* [EXERCISE REQUIREMENTS]: For this exercise, retype each line of the material below verbatim and omit any picture.

--- DATA EXTRACT Enclosed Below ---

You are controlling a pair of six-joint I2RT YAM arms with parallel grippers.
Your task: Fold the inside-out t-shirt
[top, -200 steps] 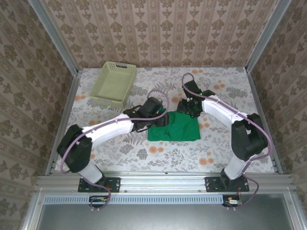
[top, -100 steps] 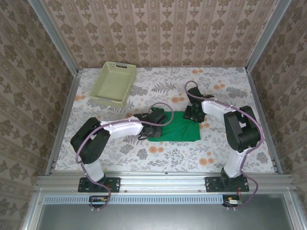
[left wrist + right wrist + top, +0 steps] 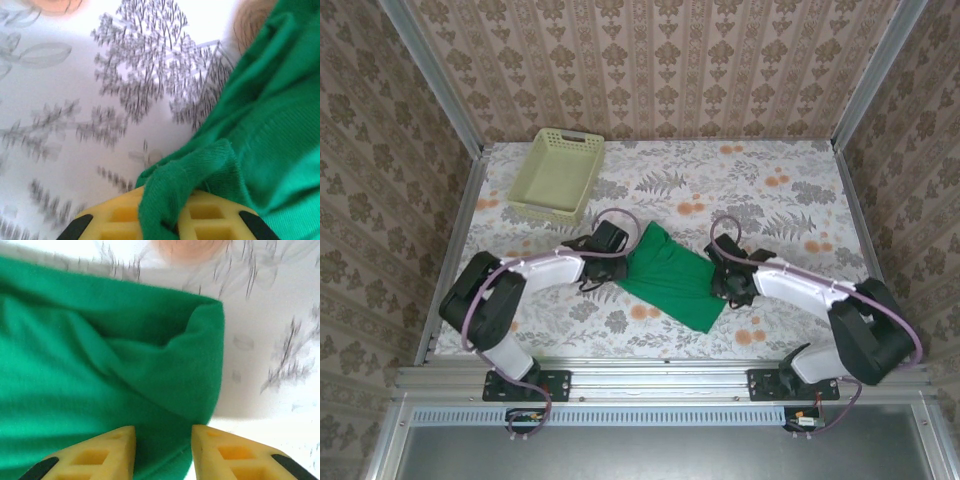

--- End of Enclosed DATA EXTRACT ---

* [TASK RESULT]:
You are controlling a pair of six-joint I2RT YAM arms with parallel grippers.
Your task: Fold the inside-out t-shirt
[top, -200 steps] 
[top, -100 steps] 
[left wrist + right wrist + top, +0 steps] 

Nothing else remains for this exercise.